Photo credit: Reuters

Wednesday, August 28, 2013

A Time to Break Silence

Dear Mr. President,
On the eve of the 50th anniversary of Martin Luther King’s electrifying “I Have a Dream” speech, there are many articles and analyses of its—and his—impact, but there’s another speech, “A Time to Break Silence” which is equally important and as relevant today as it was when he gave it on April 4, 1967. It was a powerful anti-Vietnam War speech, not appreciated by the Johnson Administration or any administration since. Anti-war sentiment is never popular with the power elite, for war is a path to power. I haven’t seen a single mention of the Break Silence speech and that’s a shame for there are important, indeed critical lessons we need to learn from it. Dr. King, a fellow Nobel Peace Prize recipient, saw the connection between war and poverty, between war and injustice, war and the crushing of hope and aspiration at home and abroad.
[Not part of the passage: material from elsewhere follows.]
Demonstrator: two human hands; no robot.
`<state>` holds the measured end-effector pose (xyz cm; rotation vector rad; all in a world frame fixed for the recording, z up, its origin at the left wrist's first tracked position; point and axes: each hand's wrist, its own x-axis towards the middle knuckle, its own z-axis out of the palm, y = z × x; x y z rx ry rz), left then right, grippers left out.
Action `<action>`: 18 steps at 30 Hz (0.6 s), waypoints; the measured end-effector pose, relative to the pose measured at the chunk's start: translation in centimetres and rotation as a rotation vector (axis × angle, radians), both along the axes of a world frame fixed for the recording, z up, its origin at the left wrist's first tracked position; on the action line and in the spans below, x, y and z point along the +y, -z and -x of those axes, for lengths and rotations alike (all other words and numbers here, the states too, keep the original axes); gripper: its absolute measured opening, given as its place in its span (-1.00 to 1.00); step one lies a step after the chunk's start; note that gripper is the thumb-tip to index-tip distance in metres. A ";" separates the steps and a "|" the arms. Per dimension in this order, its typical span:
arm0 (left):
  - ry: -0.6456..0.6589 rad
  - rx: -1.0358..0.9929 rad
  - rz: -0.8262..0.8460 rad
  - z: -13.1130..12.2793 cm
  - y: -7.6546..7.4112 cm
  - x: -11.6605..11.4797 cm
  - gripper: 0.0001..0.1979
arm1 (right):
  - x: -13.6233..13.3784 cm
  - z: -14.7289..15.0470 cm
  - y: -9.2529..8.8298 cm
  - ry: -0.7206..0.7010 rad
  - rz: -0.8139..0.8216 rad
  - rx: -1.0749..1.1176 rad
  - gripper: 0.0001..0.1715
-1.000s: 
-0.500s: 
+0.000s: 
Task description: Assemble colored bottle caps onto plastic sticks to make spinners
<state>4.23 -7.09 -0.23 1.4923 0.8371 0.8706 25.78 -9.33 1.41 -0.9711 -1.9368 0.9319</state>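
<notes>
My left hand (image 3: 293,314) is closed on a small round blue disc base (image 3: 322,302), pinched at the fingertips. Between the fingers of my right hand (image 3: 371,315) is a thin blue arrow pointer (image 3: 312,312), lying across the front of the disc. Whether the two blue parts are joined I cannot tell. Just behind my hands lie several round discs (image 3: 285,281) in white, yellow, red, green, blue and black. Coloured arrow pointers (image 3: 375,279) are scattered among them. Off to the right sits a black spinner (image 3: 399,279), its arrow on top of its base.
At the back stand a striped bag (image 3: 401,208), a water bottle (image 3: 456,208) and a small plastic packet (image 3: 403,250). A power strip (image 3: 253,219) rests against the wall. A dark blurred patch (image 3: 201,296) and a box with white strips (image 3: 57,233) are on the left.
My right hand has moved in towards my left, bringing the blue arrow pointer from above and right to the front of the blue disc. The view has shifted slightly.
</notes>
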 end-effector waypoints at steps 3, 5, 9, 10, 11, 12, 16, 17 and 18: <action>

Although the speech is about Vietnam, it is also about Afghanistan today, the parallels strikingly similar. Near the end he says: “A nation that continues year after year to spend more money on military defense than on programs of social uplift is approaching spiritual death.” We are approaching—maybe already in—that state of spiritual death as a nation and blindly headed deeper into it, for the drums of war beat once more for “intervention,” this time in Syria. It reminds me of the runup to the invasion of Iraq—the evidence of WMDs/the evidence of chemical weapons, the list of atrocities by Saddam Hussein/the list of atrocities by the Assad regime, the moral duty to rid the world of a tyrant, etc. No talk of cutting off arms to both sides in this horrendous slaughter or finding another path to peace. You make secret deals to arm the rebels—many, jihadists, terrorists and those we deem our enemies elsewhere—who are also guilty of atrocities. Outside Europe and Washington, there is little enthusiasm for military intervention but never mind, as reported in today’s NYT (“Arab League Rejects Attack Against Syria” p. A1), “…administration officials said they did not regard the lack of an imprimatur from the Security Council or the Arab League as insurmountable hurdles given the carnage last week.” And what of the carnage we cause if we bomb them? It’s a time to break silence, Mr. President, a time to speak out against the obscenity of war, a time to put aside the false myth that violence is a path to peace. You have yet another opportunity to be worthy of that Nobel Peace Prize. I urge you to show you deserved it.